Diversi elementi lo certificano: alcuni di natura tattica e altri di natura strategica.
Cosa intende per tattica?
Basti pensare all’accordo raggiunto tra Meloni e Conte sulla Rai. I pentastellati hanno partecipato da protagonisti alla spartizione in termini istituzionali, ottenendo la presidenza della commissione di vigilanza dopo che Conte all’indomani dell’elezione di La Russa attaccava Renzi dicendo che i voti segreti al candidato di FdI erano stati sottobanco da Italia Viva in cambio di un accordo per la Boschi presidente. Abbiamo, invece, assistito all’elezione della senatrice grillina Floridia a capo della vigilanza. Altro elemento, poi, è la decisione del M5S di entrare mani e piedi nella trattativa, rivendicando per sé una serie di caselle, che ha nei fatti ha ottenuto.
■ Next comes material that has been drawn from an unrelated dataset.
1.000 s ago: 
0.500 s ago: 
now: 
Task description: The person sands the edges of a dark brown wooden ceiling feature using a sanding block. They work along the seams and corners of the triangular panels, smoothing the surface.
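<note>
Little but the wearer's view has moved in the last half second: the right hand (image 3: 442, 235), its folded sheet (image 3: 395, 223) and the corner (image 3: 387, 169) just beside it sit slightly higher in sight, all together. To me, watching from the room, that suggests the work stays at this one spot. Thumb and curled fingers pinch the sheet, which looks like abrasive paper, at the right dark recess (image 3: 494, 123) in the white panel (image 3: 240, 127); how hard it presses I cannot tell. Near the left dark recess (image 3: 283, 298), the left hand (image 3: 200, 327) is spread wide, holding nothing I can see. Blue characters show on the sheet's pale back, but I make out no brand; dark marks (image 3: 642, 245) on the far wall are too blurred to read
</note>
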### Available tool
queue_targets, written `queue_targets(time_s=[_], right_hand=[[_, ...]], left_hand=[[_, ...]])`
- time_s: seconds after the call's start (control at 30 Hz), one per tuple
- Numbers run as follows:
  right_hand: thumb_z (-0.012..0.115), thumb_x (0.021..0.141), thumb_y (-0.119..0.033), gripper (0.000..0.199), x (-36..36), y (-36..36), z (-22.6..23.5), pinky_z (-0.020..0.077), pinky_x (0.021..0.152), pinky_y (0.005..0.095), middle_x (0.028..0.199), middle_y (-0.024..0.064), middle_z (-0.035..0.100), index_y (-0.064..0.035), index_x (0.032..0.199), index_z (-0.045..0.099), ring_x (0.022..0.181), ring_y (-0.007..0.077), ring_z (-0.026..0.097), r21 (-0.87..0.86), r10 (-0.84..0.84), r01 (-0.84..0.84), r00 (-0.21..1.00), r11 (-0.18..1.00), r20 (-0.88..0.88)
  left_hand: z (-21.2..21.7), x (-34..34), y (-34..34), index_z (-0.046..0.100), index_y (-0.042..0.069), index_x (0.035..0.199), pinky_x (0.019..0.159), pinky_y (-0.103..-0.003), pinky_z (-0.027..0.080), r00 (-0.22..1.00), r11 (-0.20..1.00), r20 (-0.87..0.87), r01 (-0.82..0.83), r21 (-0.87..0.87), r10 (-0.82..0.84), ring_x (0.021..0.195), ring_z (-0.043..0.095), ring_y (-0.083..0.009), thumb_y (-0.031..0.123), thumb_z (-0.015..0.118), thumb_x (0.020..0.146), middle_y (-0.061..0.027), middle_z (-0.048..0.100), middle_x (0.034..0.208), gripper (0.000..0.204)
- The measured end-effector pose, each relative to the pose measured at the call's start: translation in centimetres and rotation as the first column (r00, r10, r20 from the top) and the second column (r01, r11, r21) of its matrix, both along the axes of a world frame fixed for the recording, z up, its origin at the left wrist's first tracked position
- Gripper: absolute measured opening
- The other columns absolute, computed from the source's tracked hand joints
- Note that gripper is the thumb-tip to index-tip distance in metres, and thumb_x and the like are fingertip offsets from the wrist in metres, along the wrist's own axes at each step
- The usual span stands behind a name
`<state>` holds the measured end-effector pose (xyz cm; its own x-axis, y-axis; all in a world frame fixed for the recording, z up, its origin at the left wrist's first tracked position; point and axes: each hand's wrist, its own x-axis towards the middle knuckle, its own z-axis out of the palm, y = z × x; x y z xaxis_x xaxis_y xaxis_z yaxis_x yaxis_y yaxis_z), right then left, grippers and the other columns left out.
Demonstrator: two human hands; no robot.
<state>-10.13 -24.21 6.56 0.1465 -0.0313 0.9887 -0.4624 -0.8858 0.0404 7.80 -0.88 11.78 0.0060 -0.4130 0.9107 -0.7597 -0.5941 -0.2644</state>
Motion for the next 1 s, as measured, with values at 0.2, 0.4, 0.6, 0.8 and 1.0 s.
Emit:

C’è stata, quindi, un’evidente trasformazione…
Il M5S è passato dall’essere antagonista al sistema a diventarne parte integrante. Va ricordato un antico refrain: la Rai anticipa i movimenti politici successivi. Il posizionamento che avviene intorno a quell’azienda ha sempre a che vedere con gli assetti di potere del Paese. Dopodiché c’è stata la vicenda che ha consentito a Meloni di levarsi dall’impiccio e dall’impaccio della vicenda Santanchè.
A cosa si riferisce?
Alla presentazione di una mozione di sfiducia, fatta di gran carriera, che ha consentito di suturare immediatamente una ferita che si stava aprendo e andava sanguinando sempre più. Non dimenticherò mai che Boccia in una delle prime sedute sul caso escluse la disponibilità dei suoi a supportare qualsiasi mozione di sfiducia. In quella fase, nessuno aveva edotto i gruppi di opposizione circa la volontà di predisporla. Il senatore Patuanelli, però, all’insaputa di tutti, un giorno si alza e annuncia il deposito di una mozione di sfiducia, obbligando il capogruppo dem a rimangiarsi quanto detto su input della Schlein e obbligando il Pd a rincorrere i pentastellati verso uno strumento che aveva come unico effetto chiudere la discussione parlamentare. Proviamo, invece, ad immaginare cosa sarebbe accaduto se il M5S non avesse presentato la mozione.
Cosa?
La polemica attorno alla ministra Santanchè avrebbe potuto assumere una dimensione molto più consistente, cosa che non è avvenuta per un assist di Conte a Meloni.
Questa, però, è anche l’estate delle convergenze strategiche…
Assolutamente! La prima convergenza tra Meloni e Conte è la pantomima che abbiamo visto in sala verde attorno al salario minimo, cioè una parvenza di discussione attorno a un disegno di legge che vede come primo firmatario l’avvocato di Volturara Appula. Se in un primo momento Meloni aveva radicalmente escluso una discussione sul tema, giudicandolo completamente sbagliato, poi ha cercato un dialogo. C’è pure l’elemento relativo al decreto sulla patrimoniale per il mondo del credito, su cui Conte ha rivendicato la paternità dell’idea. Se a questo, infine, ci aggiungiamo la considerazione della giornata e cioè il fatto piuttosto clamoroso che la premier decide di non andare a Cernobbio, in un ambiente sulla carta favorevole a un governo di destra, è evidente come Meloni stia tentando una svolta, anche sul piano economico, per avvicinarsi a Conte.
In che senso?
La premier fa deragliare la propria politica economica dai binari lasciati da Mario Draghi per collocarla su parole d’ordine molto affini al M5S. Mi riferisco a dinamiche corporative, protezioniste, spesa pubblica a debito e patrimoniali. Su questo c’è un elemento di affinità strategica, altro che punti di contatto, tra M5S e FdI.
Perché questo patto ha difficoltà a uscire allo scoperto?
Il settimo cavalleggeri è bene che rimanga occultato per poter intervenire allo squillo della tromba, ovvero quando si porrà il problema di una crisi di maggioranza.
Lucia Annunziata, a differenza sua, soltanto ora ha sollevato il problema. Quali le ragioni di tutto questo ritardo?
È una domanda da porre alla diretta interessata. Annunziata forse prova a mettere in guardia il Pd. Questa, però, è una mia interpretazione personale.